__EXERCISE REQUIREMENTS__. Give every line from the entries that contains "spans".

[Source records]
------------------------------------------------

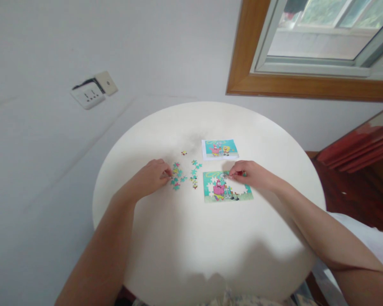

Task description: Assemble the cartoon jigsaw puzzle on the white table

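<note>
A partly assembled jigsaw puzzle (pixel 218 193) with a pink starfish cartoon figure lies flat on the white round table (pixel 178 246). White gaps show at its left and upper right. My right hand (pixel 250 173) is over the puzzle's upper right, thumb and fingers pinched on a small puzzle piece mostly hidden by the fingertips. Left of the puzzle lie several loose puzzle pieces (pixel 176 180), teal, yellow and pink. At their left edge rests my left hand (pixel 155 176), its fingers curled together; what they hold, if anything, is too small to make out.
Behind the puzzle lies a reference picture card (pixel 221 148) with the same cartoon scene. More loose pieces (pixel 194 172) form a column beside the puzzle, and a single piece (pixel 184 153) lies farther back. A wall with a socket (pixel 89 94) and a wood-framed window (pixel 242 83) border the table.
</note>
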A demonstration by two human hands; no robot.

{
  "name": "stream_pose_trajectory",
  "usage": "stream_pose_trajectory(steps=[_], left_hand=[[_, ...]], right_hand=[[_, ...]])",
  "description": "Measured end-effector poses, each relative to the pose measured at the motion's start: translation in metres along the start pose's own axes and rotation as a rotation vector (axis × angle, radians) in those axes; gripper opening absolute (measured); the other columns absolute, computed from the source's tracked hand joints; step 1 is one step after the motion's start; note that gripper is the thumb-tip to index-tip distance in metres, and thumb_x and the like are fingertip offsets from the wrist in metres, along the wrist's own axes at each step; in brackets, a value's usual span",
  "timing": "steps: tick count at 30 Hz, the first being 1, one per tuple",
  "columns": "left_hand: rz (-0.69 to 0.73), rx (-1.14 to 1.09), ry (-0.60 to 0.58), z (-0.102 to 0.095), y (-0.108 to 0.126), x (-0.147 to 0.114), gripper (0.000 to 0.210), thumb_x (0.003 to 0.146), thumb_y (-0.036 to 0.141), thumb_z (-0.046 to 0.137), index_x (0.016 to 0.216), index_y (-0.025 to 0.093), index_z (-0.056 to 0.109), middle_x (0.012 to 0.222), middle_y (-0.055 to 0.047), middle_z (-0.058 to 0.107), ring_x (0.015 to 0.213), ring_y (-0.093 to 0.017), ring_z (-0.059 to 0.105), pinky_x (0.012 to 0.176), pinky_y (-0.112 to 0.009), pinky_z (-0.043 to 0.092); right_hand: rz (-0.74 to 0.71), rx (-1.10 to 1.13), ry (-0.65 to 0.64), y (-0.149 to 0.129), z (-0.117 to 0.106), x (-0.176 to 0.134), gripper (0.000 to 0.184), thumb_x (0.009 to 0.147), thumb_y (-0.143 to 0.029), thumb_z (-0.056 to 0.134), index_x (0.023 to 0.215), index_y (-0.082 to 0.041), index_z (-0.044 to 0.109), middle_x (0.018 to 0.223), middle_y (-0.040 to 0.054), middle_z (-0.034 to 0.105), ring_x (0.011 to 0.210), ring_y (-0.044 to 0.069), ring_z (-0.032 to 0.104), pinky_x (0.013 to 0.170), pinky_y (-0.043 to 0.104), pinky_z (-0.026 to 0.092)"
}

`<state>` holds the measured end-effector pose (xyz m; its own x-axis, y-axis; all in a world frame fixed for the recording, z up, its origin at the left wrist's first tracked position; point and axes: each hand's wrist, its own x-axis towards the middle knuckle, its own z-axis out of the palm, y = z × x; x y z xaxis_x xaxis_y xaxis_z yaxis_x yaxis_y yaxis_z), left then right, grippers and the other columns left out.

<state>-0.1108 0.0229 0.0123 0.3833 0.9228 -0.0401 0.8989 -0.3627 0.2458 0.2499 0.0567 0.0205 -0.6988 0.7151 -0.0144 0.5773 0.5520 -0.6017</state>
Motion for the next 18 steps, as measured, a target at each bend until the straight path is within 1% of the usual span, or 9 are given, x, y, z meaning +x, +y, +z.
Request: stream_pose_trajectory(steps=[3, 10, 14, 18], left_hand=[[0.000, -0.022, -0.007, -0.001, 0.003, 0.000, 0.018, 0.077, 0.027, 0.049, 0.082, 0.019, 0.064, 0.089, -0.006, 0.066, 0.091, -0.022, 0.060, 0.086, -0.033, 0.044], [-0.111, -0.078, -0.040, -0.008, 0.007, -0.003, 0.024, 0.075, 0.031, 0.053, 0.092, 0.018, 0.062, 0.092, -0.006, 0.066, 0.085, -0.021, 0.061, 0.080, -0.031, 0.046], [-0.149, -0.069, -0.069, -0.010, 0.011, -0.002, 0.022, 0.074, 0.027, 0.051, 0.091, 0.020, 0.062, 0.085, -0.003, 0.066, 0.078, -0.019, 0.062, 0.073, -0.028, 0.046], [-0.155, -0.088, -0.064, -0.010, 0.015, -0.002, 0.024, 0.073, 0.026, 0.049, 0.092, 0.020, 0.063, 0.083, -0.002, 0.066, 0.075, -0.018, 0.062, 0.071, -0.027, 0.045]], right_hand=[[-0.006, -0.001, -0.001, 0.001, 0.000, 0.000, 0.021, 0.087, -0.028, 0.054, 0.088, -0.018, 0.073, 0.080, 0.0057, 0.066, 0.069, 0.015, 0.056, 0.068, 0.028, 0.044], [-0.013, -0.001, -0.009, -0.001, -0.001, 0.000, 0.022, 0.088, -0.027, 0.053, 0.089, -0.018, 0.072, 0.081, 0.0051, 0.065, 0.070, 0.014, 0.056, 0.070, 0.028, 0.045], [-0.003, -0.006, -0.017, -0.002, -0.001, 0.000, 0.021, 0.088, -0.027, 0.053, 0.089, -0.018, 0.072, 0.082, 0.0051, 0.066, 0.071, 0.014, 0.056, 0.070, 0.028, 0.045], [0.006, -0.010, -0.013, -0.003, -0.001, 0.000, 0.022, 0.088, -0.029, 0.053, 0.089, -0.018, 0.073, 0.081, 0.0053, 0.066, 0.070, 0.014, 0.056, 0.069, 0.028, 0.045]])
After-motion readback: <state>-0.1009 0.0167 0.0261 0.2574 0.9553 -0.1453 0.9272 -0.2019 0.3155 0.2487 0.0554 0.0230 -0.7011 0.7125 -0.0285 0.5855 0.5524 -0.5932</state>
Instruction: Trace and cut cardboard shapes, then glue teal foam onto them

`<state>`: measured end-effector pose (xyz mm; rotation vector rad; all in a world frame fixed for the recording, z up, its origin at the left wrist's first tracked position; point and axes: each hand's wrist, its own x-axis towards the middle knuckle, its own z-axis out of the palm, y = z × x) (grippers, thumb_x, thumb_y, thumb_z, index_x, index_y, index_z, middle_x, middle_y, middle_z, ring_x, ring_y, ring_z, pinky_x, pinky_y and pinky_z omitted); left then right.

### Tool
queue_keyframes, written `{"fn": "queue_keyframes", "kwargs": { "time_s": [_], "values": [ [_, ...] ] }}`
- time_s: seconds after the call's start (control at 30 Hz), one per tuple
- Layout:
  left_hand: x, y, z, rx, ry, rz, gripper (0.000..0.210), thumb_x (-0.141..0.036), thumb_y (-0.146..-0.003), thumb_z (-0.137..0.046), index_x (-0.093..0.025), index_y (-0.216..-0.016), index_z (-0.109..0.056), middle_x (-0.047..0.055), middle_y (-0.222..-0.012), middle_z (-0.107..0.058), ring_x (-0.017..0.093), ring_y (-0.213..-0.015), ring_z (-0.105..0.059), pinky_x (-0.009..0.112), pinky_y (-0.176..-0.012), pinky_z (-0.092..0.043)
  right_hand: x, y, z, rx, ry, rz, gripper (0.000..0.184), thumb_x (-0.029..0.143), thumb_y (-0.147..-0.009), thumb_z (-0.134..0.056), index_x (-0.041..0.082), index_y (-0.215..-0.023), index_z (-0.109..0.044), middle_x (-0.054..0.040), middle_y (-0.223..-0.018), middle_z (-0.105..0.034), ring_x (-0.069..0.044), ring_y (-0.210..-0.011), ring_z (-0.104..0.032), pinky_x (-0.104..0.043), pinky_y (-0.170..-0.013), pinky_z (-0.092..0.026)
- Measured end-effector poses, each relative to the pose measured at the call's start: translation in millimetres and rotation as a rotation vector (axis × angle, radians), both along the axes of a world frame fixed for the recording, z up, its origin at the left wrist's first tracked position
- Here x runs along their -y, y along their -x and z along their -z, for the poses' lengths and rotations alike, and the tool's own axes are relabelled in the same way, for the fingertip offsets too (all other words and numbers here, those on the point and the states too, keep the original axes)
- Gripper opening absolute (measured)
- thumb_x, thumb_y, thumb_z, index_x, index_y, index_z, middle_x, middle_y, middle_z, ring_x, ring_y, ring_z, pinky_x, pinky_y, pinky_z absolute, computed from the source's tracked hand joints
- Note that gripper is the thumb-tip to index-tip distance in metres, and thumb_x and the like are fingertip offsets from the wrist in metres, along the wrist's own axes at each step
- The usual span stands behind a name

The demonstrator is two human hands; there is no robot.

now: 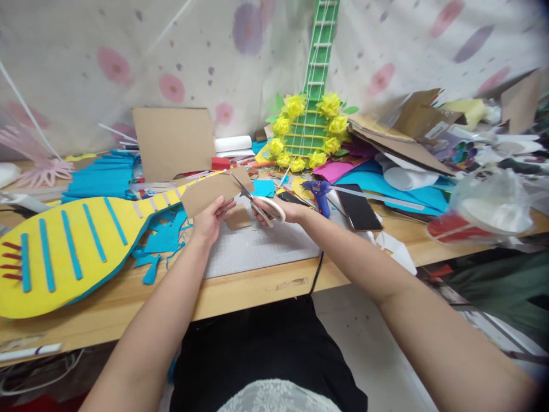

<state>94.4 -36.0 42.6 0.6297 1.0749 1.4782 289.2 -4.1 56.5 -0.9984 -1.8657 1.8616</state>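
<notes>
Now left hand (209, 220) grips cardboard piece (210, 191); right hand (283, 210) works scissors (257, 200) into it.

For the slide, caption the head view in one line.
Right hand works scissors into brown cardboard held by the left hand, above a cluttered craft table.

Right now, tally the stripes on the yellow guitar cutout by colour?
On the yellow guitar cutout, by the left hand:
Blue stripes on the body: 5
Red stripes at the left end: 4
Pink stripes on the neck: about 4, partly hidden
Total: about 13
</notes>
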Motion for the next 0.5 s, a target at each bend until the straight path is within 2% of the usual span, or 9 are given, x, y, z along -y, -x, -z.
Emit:
{"fn": "queue_keyframes", "kwargs": {
  "time_s": [0.1, 0.2, 0.33, 0.5],
  "values": [
    [0.8, -2.2, -0.9, 0.03, 0.038, 0.004, 0.007, -0.014, -0.077, -0.057, -0.011, -0.079, -0.063, 0.006, -0.074, -0.071, 0.017, -0.073, -0.07, 0.021, -0.056, -0.05, 1.9, 0.2, -0.3, -0.013, -0.002, 0.02, 0.054, 0.067, -0.082, -0.038, 0.014, -0.081, -0.05, 0.0012, -0.066, -0.049, -0.008, -0.053, -0.05, -0.022, -0.05, -0.042],
    [1.1, -2.5, 0.0, 0.03, 0.057, 0.008, 0.005, -0.015, -0.077, -0.058, -0.012, -0.075, -0.062, 0.007, -0.074, -0.071, 0.017, -0.074, -0.07, 0.021, -0.059, -0.051, 4.1, -1.0, -5.9, 0.06, -0.024, 0.01, 0.055, 0.068, -0.082, -0.039, 0.014, -0.078, -0.049, 0.0012, -0.063, -0.048, -0.008, -0.052, -0.049, -0.021, -0.049, -0.042],
    [0.5, -1.3, 2.6, 0.015, 0.061, 0.029, 0.006, -0.017, -0.075, -0.059, -0.012, -0.075, -0.062, 0.008, -0.077, -0.071, 0.018, -0.076, -0.07, 0.023, -0.062, -0.052, 0.9, -7.5, -11.2, 0.118, -0.01, -0.048, 0.058, 0.069, -0.082, -0.035, 0.014, -0.078, -0.05, 0.0006, -0.062, -0.049, -0.009, -0.053, -0.05, -0.022, -0.049, -0.043],
    [-0.5, 0.9, 6.3, -0.006, 0.04, 0.067, 0.006, -0.017, -0.073, -0.061, -0.012, -0.074, -0.064, 0.007, -0.073, -0.071, 0.018, -0.073, -0.07, 0.023, -0.059, -0.052, -8.4, -18.7, -9.5, 0.147, -0.029, -0.154, 0.057, 0.069, -0.082, -0.037, 0.014, -0.081, -0.051, 0.0002, -0.064, -0.05, -0.009, -0.055, -0.051, -0.021, -0.05, -0.045]
  ]
}}
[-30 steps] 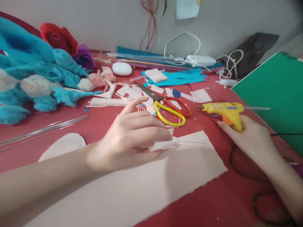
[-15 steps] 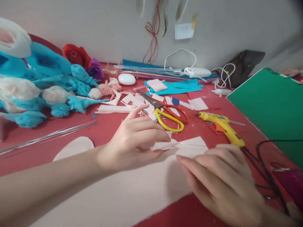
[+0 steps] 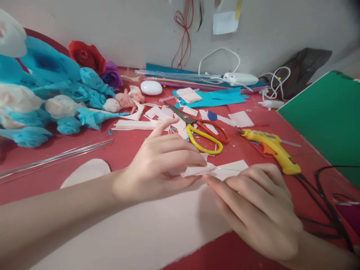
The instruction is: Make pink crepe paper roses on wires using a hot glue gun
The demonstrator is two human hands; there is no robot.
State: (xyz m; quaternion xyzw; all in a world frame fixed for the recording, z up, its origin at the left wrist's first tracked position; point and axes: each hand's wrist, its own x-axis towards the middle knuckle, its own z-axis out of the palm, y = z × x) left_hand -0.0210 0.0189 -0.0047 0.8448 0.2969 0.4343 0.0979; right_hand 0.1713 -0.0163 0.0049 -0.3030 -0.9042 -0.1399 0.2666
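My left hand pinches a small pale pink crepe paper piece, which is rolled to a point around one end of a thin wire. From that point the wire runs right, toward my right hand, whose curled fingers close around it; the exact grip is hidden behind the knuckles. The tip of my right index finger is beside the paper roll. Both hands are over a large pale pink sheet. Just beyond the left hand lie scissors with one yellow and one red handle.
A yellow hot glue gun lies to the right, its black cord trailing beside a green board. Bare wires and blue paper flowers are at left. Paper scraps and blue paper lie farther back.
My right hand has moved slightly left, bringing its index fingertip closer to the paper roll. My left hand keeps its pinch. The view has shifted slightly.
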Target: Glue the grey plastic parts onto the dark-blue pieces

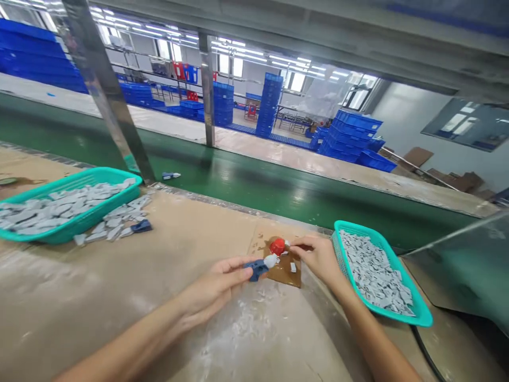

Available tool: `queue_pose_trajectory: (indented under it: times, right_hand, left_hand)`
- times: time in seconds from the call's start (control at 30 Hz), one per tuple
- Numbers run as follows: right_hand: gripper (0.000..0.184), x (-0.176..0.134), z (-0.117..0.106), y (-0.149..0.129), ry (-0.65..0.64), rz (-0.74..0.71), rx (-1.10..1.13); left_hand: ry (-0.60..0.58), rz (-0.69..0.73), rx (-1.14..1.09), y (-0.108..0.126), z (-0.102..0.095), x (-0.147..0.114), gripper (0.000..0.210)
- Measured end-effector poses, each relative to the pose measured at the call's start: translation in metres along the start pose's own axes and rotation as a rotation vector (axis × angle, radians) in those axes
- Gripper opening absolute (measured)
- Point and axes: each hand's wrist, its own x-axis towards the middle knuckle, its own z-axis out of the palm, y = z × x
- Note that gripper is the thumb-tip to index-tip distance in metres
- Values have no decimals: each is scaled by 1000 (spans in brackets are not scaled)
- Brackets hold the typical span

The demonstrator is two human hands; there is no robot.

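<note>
My left hand (230,276) is closed on a dark blue plastic part (255,269) with a pale grey, rounded end piece (270,260) pointing right. Close by, the fingertips of my right hand (316,255) pinch a small whitish piece (287,243) beside a red, rounded object (277,245). Whether that piece touches the red object I cannot tell. Beneath them lies a wet-looking brown board (284,276), with a small white piece (293,267) on it.
A teal basket (423,313) of small grey-white pieces stands right. At left is another teal basket (67,231) with larger grey pieces, more spilled beside it near a dark blue part (141,226). Behind runs a green conveyor belt (238,180) carrying one blue-and-grey part (170,175). A metal post (107,95) rises left.
</note>
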Motion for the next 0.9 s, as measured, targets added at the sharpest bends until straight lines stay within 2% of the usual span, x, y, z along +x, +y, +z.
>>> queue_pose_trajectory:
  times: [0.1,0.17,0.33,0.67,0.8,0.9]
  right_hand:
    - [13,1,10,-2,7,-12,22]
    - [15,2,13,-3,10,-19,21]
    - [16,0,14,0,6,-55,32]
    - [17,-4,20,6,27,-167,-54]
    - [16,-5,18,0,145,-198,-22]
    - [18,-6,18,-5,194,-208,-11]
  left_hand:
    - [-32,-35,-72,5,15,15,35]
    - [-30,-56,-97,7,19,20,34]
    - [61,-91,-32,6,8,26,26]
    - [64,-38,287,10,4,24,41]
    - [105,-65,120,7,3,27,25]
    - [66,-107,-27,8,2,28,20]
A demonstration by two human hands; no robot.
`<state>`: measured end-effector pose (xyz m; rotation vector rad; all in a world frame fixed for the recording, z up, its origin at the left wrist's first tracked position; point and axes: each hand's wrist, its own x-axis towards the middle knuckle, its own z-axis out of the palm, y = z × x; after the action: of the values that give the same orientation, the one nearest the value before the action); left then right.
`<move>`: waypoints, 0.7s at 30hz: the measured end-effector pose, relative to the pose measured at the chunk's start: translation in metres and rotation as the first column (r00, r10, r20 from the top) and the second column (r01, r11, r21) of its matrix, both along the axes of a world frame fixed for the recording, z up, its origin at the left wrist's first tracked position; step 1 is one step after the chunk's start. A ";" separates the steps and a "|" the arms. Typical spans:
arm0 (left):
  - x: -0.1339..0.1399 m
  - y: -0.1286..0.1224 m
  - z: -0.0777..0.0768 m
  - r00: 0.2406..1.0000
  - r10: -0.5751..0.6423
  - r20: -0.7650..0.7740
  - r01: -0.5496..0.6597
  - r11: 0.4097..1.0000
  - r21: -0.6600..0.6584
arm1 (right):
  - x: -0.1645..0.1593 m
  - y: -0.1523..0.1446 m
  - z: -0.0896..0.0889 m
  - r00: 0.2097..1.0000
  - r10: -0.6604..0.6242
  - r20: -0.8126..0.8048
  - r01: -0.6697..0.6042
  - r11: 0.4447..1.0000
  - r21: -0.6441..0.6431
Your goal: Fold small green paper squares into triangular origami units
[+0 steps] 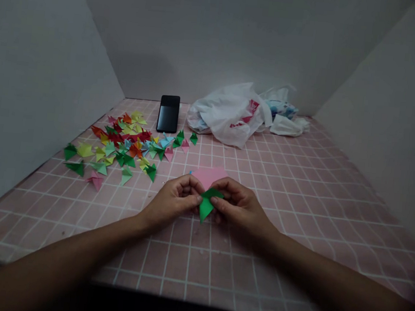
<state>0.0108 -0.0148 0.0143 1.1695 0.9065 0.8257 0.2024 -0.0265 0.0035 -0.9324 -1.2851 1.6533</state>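
A folded piece of green paper (pixel 207 206) hangs between my two hands above the middle of the table, its pointed end downward. My left hand (pixel 177 195) pinches its left edge between thumb and fingers. On the other side my right hand (pixel 237 205) has its thumb pressed on the paper's front, the fingers curled behind. Just beyond the hands lies pink paper (pixel 209 175), partly covered by them, with a small blue bit showing at its left corner.
Several small folded paper pieces (pixel 123 140) in many colours are spread at the left. Behind them a black phone (pixel 168 114) lies at the back. A white plastic bag (pixel 230 111) and a smaller white and blue packet (pixel 281 109) sit at the back right. Walls enclose the checked tablecloth (pixel 319 210).
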 end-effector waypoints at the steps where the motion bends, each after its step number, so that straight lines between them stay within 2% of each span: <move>1: 0.000 -0.001 0.000 1.000 0.012 0.008 -0.012 1.000 -0.004 | 0.000 0.000 0.000 1.000 0.004 -0.013 -0.004 1.000 0.003; 7: 0.001 -0.003 -0.003 0.995 0.089 0.049 -0.088 0.996 -0.008 | 0.000 -0.001 0.000 0.995 0.015 -0.100 -0.015 1.000 0.002; 13: 0.001 -0.004 -0.003 0.999 0.032 0.004 -0.032 0.999 0.014 | -0.002 -0.004 0.002 0.999 0.002 -0.041 -0.002 1.000 -0.003; 17: 0.004 -0.006 -0.001 1.000 -0.013 -0.028 0.015 0.996 0.084 | -0.005 -0.007 0.002 1.000 0.007 0.000 -0.007 0.999 -0.052; 21: 0.003 -0.007 -0.002 1.000 -0.008 -0.018 0.010 0.995 0.097 | -0.005 -0.007 0.002 1.000 0.010 -0.017 -0.010 0.999 -0.047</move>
<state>0.0143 -0.0214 0.0125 1.2668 0.8828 0.8611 0.1978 -0.0332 0.0059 -0.9402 -1.2464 1.7024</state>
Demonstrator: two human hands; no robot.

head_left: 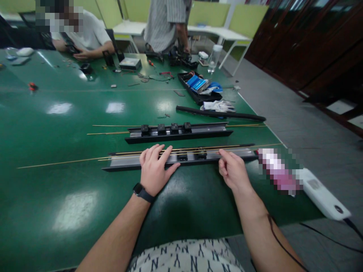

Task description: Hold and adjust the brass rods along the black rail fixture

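Observation:
A long black channel (133, 165) with a pale inner floor lies across the table before me. Thin brass-coloured rods (65, 163) run along it and stick out past both ends. Inside sit black blocks (201, 152), partly covered by the rods. My left hand (155, 166) rests over the channel, fingers spread across the rods and thumb along the near edge. My right hand (233, 168) is closed in a pinch at the channel's right part; what its fingertips hold is too small to make out. Behind lies a second black channel (178, 138) with several black blocks (174, 129) and rods.
Farther back are a black strip (221, 114), white gloves (218, 106) and a black tray (195, 96) with blue items. A white power strip (323, 194) lies at the right edge. Two people are across the green table (113, 219), near a clear bottle (214, 58).

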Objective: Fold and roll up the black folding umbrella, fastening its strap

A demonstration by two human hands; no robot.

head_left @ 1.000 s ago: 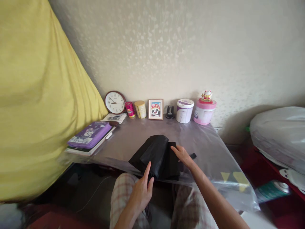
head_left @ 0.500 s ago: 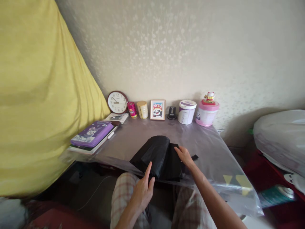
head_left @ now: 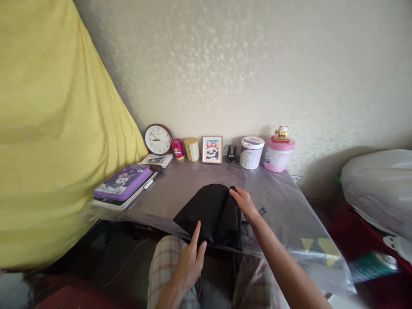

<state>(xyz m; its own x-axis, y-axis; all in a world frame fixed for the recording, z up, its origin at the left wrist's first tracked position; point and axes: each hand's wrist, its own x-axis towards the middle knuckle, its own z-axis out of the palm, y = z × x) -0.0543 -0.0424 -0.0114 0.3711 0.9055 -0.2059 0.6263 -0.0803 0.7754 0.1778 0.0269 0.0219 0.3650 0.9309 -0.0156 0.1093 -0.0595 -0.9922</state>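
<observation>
A black folded fabric (head_left: 202, 210) with broad, pleat-like panels lies at the table's front edge; I cannot make out what kind of article it is. My left hand (head_left: 189, 259) holds its lower edge, index finger stretched along the fabric and thumb beside the gathered end. At the upper right corner, my right hand (head_left: 243, 201) pinches one panel between thumb and fingers. A short dark strap (head_left: 263, 211) shows just beyond the right wrist. The fabric's underside is hidden.
A plastic-covered table (head_left: 277, 206) carries a purple case (head_left: 124, 182) on books at left. Along the wall stand a clock (head_left: 158, 139), a pink can (head_left: 177, 149), a yellow canister (head_left: 192, 149), a picture frame (head_left: 212, 150), a white tub (head_left: 252, 153) and a pink tub (head_left: 278, 155).
My right hand has drawn the right panel up and slightly left, and it now lies flatter beside the main panel. My left hand has shifted slightly down and left.
</observation>
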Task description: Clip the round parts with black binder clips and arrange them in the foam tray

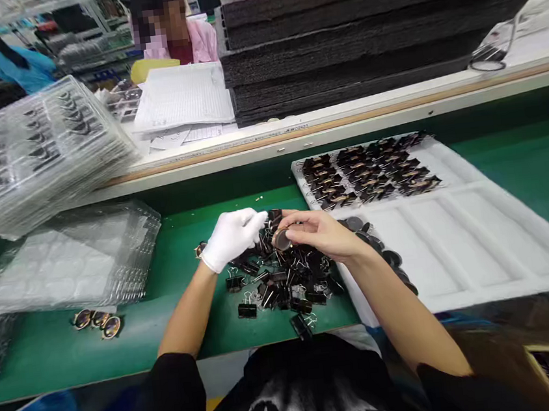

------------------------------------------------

__RESULT OF THE TASK__.
- Values have no decimals: each is scaled by 1000 (spans in brackets are not scaled)
`<move>`: waypoints, 0.7s at 30hz: the measured end-effector pose, relative to the pose measured at the chunk's start: translation in metres and rotation as the first column (r00, r10, r20 from the top) and the second column (r01, r11, r21) of its matrix, both along the axes of a world frame fixed for the recording, z up, its origin at the left wrist's first tracked position; step 1 is one step after the chunk's start. A ";" separates the steps and a "|" the arms. Typical spans:

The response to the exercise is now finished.